As many as 120,000 American soldiers were stationed in Northern Ireland during the Second World War. This exceeded a tenth of what was then the local population. Hollywood’s cinematic allure had preceded the Yank G.I., and his goods for a rationed, deprived economy led along with the swaggering strut of many soldiers an appeal that lured the local girls. The first marriage occurred two months after the first troops arrived. The local lads could not compete; many married, while other women traded their favors for chocolates, chat, and companionship often at the local pub. This led to conflicts with the residents, the local men, and with the clerics and authorities trying to police such “off-licensed” situations.

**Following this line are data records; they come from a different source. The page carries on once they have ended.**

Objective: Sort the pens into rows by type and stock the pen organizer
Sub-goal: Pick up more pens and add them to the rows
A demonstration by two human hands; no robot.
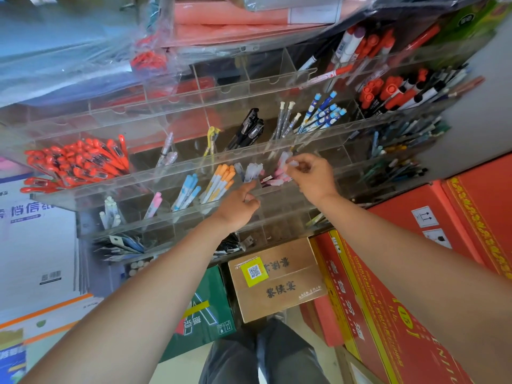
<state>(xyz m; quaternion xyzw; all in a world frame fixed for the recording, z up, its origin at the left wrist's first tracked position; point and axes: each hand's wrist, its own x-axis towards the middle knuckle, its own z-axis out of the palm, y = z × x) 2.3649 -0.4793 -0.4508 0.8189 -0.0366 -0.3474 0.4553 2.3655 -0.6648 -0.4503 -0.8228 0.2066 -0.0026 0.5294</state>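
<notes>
A clear acrylic pen organizer (194, 164) with tiered rows of compartments fills the middle of the view. My right hand (313, 176) pinches a pale pink-capped pen (286, 161) above a compartment of similar pink pens (277, 180). My left hand (241, 202) rests against the front rail just below a bunch of white-capped pens (253, 171), thumb pointing up, fingers curled and holding nothing. Orange-capped pens (221, 180), blue-capped pens (188, 189) and one pink pen (154, 205) stand in the same row to the left.
Red pens (77, 162) pile in the left compartment; black pens (249, 128), blue patterned pens (324, 112) and red-capped markers (388, 92) sit in upper rows. Red cartons (388, 286), a brown box (277, 278) and a green box (210, 309) stand on the floor below.
</notes>
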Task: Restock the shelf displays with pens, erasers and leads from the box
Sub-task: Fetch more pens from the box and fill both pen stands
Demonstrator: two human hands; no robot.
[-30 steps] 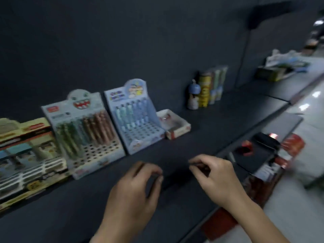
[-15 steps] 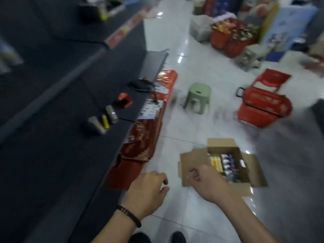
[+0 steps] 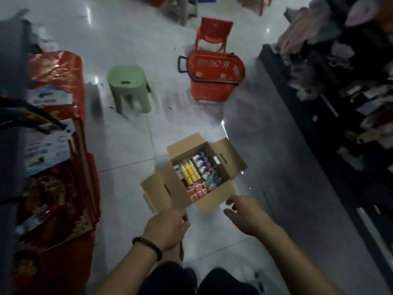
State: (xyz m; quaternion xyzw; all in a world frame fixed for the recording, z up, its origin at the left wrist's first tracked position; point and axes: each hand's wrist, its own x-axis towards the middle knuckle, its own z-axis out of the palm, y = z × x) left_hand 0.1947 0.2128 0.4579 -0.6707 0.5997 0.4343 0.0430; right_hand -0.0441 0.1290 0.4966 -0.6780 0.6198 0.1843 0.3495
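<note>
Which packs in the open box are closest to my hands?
The red packs at the near end of the box; the yellow packs lie behind them.

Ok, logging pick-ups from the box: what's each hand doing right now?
Left hand: fingers curled under, cannot tell.
Right hand: open, holding nothing.

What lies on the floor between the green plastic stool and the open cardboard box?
Nothing. The head view shows only bare glossy white floor tiles between the green plastic stool and the open brown cardboard box.
</note>
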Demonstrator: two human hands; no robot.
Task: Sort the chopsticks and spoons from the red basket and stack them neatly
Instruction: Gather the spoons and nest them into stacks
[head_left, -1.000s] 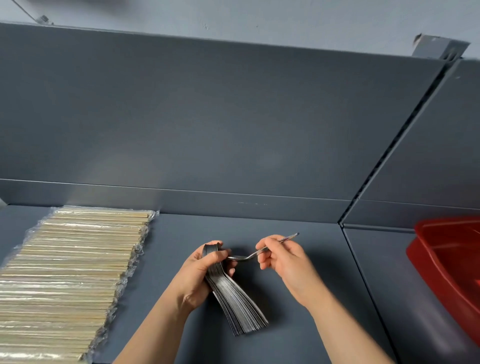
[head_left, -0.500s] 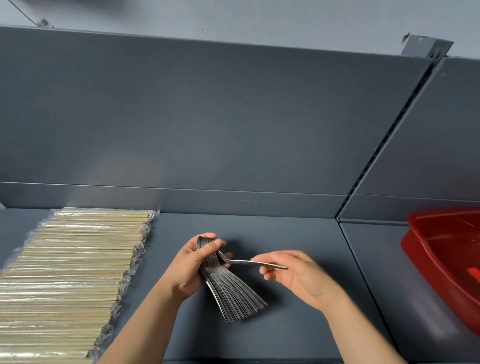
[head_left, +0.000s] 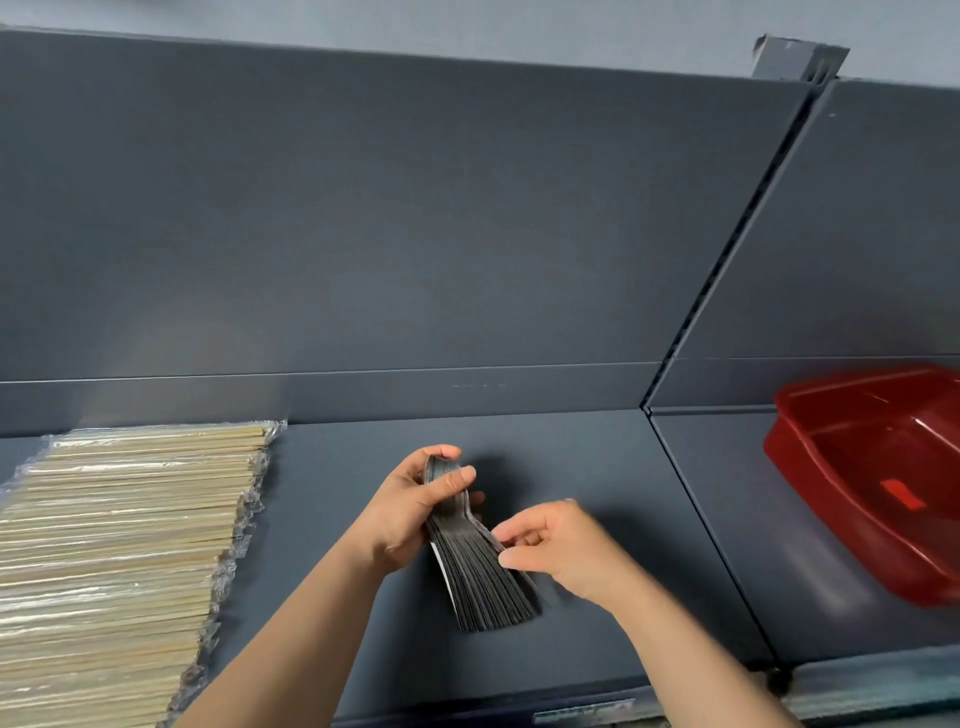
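Spoons (head_left: 483, 577) nest in a stack; left hand (head_left: 410, 512) grips the bowls, right hand (head_left: 563, 551) pinches the handles.

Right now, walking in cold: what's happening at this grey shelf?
A person is sorting cutlery by hand. The left hand grips a stack of spoons near the bowl end, with the handles fanning down to the shelf. The right hand is at the handles, its fingers pinching the stack's right edge. The wrapped chopsticks lie piled in a neat block on the left. The red basket sits to the right, with no cutlery showing in the part that is visible.
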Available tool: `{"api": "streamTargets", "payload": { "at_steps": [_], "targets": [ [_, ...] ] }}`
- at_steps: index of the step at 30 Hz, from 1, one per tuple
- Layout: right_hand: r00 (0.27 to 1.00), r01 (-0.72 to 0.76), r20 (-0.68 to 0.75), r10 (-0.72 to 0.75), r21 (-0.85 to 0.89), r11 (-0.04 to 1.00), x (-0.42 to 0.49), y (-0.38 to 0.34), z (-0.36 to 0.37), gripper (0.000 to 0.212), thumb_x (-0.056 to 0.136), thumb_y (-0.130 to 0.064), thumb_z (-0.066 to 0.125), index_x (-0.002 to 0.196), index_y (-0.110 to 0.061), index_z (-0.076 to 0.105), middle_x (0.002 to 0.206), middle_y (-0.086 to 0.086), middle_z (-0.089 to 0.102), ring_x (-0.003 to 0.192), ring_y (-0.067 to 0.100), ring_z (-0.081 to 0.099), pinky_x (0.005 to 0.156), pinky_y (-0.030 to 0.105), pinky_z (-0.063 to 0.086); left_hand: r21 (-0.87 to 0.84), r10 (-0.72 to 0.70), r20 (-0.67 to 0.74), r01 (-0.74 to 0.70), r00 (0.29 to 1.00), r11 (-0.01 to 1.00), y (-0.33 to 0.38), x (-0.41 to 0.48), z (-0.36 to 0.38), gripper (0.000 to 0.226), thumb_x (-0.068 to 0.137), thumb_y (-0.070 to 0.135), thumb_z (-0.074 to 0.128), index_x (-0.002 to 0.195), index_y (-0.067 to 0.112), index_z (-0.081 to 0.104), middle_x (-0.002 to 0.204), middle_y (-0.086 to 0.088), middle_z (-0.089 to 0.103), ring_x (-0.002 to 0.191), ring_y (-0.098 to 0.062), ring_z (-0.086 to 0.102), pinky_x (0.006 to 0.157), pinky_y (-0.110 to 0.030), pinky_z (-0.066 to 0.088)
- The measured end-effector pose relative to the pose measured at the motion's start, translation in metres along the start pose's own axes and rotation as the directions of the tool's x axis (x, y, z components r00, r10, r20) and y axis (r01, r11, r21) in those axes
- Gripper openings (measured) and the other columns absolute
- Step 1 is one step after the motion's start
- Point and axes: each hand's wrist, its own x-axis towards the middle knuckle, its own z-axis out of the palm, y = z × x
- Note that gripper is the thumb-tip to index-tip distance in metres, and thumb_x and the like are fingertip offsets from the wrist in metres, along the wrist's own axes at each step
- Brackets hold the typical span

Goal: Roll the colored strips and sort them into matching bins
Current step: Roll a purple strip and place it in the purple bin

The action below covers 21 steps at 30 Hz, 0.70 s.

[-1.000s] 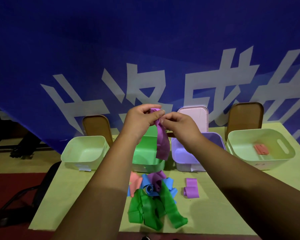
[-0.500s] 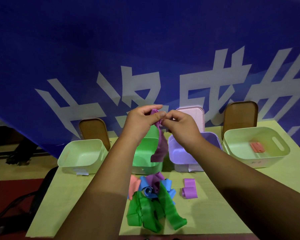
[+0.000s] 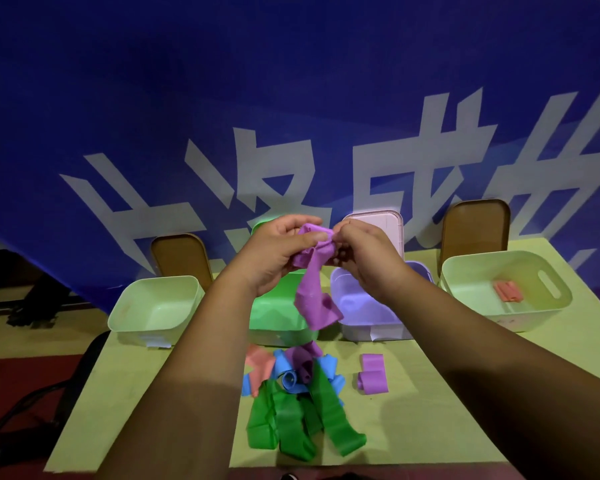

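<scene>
Purple strip (image 3: 314,285) is hanging in the air over the far middle of the tabletop (image 3: 430,410), in front of where the green bin (image 3: 274,332) and purple bin (image 3: 371,329) are meeting. My left hand (image 3: 274,251) is pinching the bunched top end and my right hand (image 3: 368,258) is pinching it right beside, fingers on both curling onto the strip. The tail is dangling loose, so I'm guessing the rolling on this one is only just getting started.

Progress-wise I'm not far in. Only one pink roll (image 3: 508,291) is sitting sorted, in the right bin (image 3: 520,322) by the far right corner. The left bin (image 3: 142,320), toward the far left corner, is looking empty, and so is the green one as far as my arm is letting me see. Can't tell about the purple bin.

Waiting for me:
- a second purple strip (image 3: 373,374), lying folded by itself mid-table
- the pile (image 3: 291,403) just left of it, running toward the near edge: I'm counting at least three green, a couple of blue, one pink and one purple curl, but it's tangled, so that's rough

Other counts: four bins in a row along the far edge, and four lids leaning behind them, two brown lids (image 3: 475,230), a lilac lid (image 3: 385,223) and a green lid (image 3: 258,227) mostly hiding behind my left hand.
</scene>
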Motion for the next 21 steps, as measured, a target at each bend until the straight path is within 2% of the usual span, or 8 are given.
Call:
{"api": "streamTargets", "payload": {
  "at_steps": [3,5,7,10,14,15,18,21],
  "targets": [
    [0.997,-0.071,0.035,0.066,0.162,0.984,0.000,-0.001,0.002,0.015,0.097,-0.004,0.048,0.092,-0.001,0.063,0.088,0.022,0.061,0.085,0.033,0.066,0.079,0.044,0.064,-0.041,-0.035,0.029,0.036,0.999,0.998,0.000,-0.002,-0.002,0.038,0.093,0.024,0.080,0.129,0.015,0.075,0.116,-0.013,0.078,0.096,-0.021,0.071,0.075,-0.029,0.057],
    [0.992,-0.114,0.080,0.099,0.208,0.971,0.002,0.001,-0.002,0.012,0.094,-0.010,0.052,0.090,-0.005,0.062,0.091,0.021,0.060,0.087,0.032,0.066,0.088,0.048,0.062,-0.045,-0.051,0.046,0.053,0.998,0.998,-0.002,-0.003,-0.006,0.049,0.089,0.038,0.081,0.130,0.013,0.075,0.115,-0.014,0.077,0.100,-0.024,0.069,0.082,-0.034,0.054],
    [0.988,-0.139,0.106,0.116,0.239,0.961,0.002,0.001,-0.005,0.012,0.095,-0.011,0.052,0.088,-0.008,0.061,0.091,0.020,0.060,0.087,0.030,0.066,0.093,0.047,0.060,-0.039,-0.071,0.074,0.075,0.995,0.996,-0.003,-0.004,-0.009,0.051,0.087,0.045,0.080,0.128,0.014,0.076,0.111,-0.014,0.076,0.096,-0.025,0.067,0.078,-0.034,0.052],
    [0.986,-0.158,0.098,0.137,0.263,0.952,0.002,-0.003,-0.007,0.022,0.101,-0.010,0.047,0.082,-0.011,0.057,0.073,0.009,0.055,0.069,0.021,0.060,0.073,0.036,0.060,-0.111,-0.130,0.112,0.142,0.985,0.984,-0.002,-0.007,-0.012,0.043,0.090,0.048,0.074,0.118,0.016,0.080,0.094,-0.011,0.071,0.077,-0.021,0.063,0.059,-0.028,0.049],
    [0.981,-0.195,0.068,0.184,0.221,0.956,0.003,-0.005,-0.010,0.033,0.099,-0.009,0.048,0.068,-0.017,0.056,0.065,0.002,0.041,0.054,0.013,0.036,0.046,0.024,0.036,-0.103,-0.113,0.213,0.138,0.971,0.985,-0.007,-0.006,-0.019,0.053,0.100,0.053,0.062,0.135,0.016,0.075,0.132,-0.016,0.074,0.107,-0.026,0.069,0.087,-0.037,0.054],
    [0.976,-0.215,0.076,0.203,0.208,0.954,0.003,-0.006,-0.011,0.032,0.098,-0.009,0.048,0.068,-0.018,0.056,0.065,0.000,0.042,0.051,0.010,0.034,0.043,0.022,0.033,-0.088,-0.106,0.225,0.128,0.969,0.988,-0.010,-0.005,-0.022,0.057,0.099,0.054,0.057,0.136,0.014,0.075,0.125,-0.016,0.076,0.100,-0.024,0.070,0.086,-0.036,0.053],
    [0.966,-0.251,0.088,0.242,0.115,0.961,0.003,-0.005,-0.020,0.035,0.099,-0.011,0.050,0.067,-0.020,0.061,0.060,0.000,0.045,0.045,0.011,0.038,0.041,0.019,0.035,-0.154,-0.106,0.151,0.129,0.983,0.980,-0.014,-0.002,-0.028,0.056,0.095,0.061,0.059,0.115,0.014,0.082,0.078,-0.006,0.068,0.063,-0.016,0.058,0.059,-0.025,0.045],
    [0.945,-0.272,0.179,0.272,-0.027,0.962,0.005,-0.002,-0.030,0.029,0.102,-0.011,0.053,0.077,-0.013,0.067,0.066,0.006,0.051,0.051,0.016,0.043,0.042,0.022,0.037,-0.329,-0.058,0.076,0.080,0.995,0.941,-0.022,0.004,-0.036,0.046,0.089,0.057,0.072,0.107,0.015,0.078,0.076,-0.003,0.063,0.063,-0.017,0.059,0.054,-0.024,0.051]
  ]
}}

The final chapter returns to a sobering subject still controversial today. In both jurisdictions of Ireland, abortion remains illegal. Dr. McCormick holds that “strenuous cross-community opposition” accounts for this status quo. But, clinics for birth control have struggled early on, since 1936 in Belfast (if only for a few years staying open), to offer alternatives. Dr. McCormick concludes that a strong “pro-life” tradition in the North has been asserted and sustained by both Catholic and Protestant communities, for once united. This agreement persists, against what its proponents regard as a secular mentality by feminists and radicals, to import from England a non-Irish way of thinking and acting into the island. While this subject itself has received more attention than can be given in this brief book, it reminds readers of this study of the continuing relevance of such issues as Dr. McCormick examines in this accessible, straightforward summation.
The book provides an academically oriented but clearly conveyed analysis of what earlier decades in the past century have judged right and wrong about Northern Irish women and their sexual behavior. As Professor Ferriter in his own massive, and valuable, account referenced above in passing tended to pass over what made the Northern experiences of sexuality within a sectarian society similar or different from that in the Catholic-dominated Free State and Irish Republic, Dr. McCormick’s publication may offer future students of sexuality in its Irish expressions needed guidance in comparing and contrasting Northern attitudes.
As she does not cite Ferriter’s more lively social history (it appeared the same year as hers in Britain, 2009), placing the two narratives side-by-side opens up valuable contexts for subsequent research and reflection on this unfailingly fascinating topic.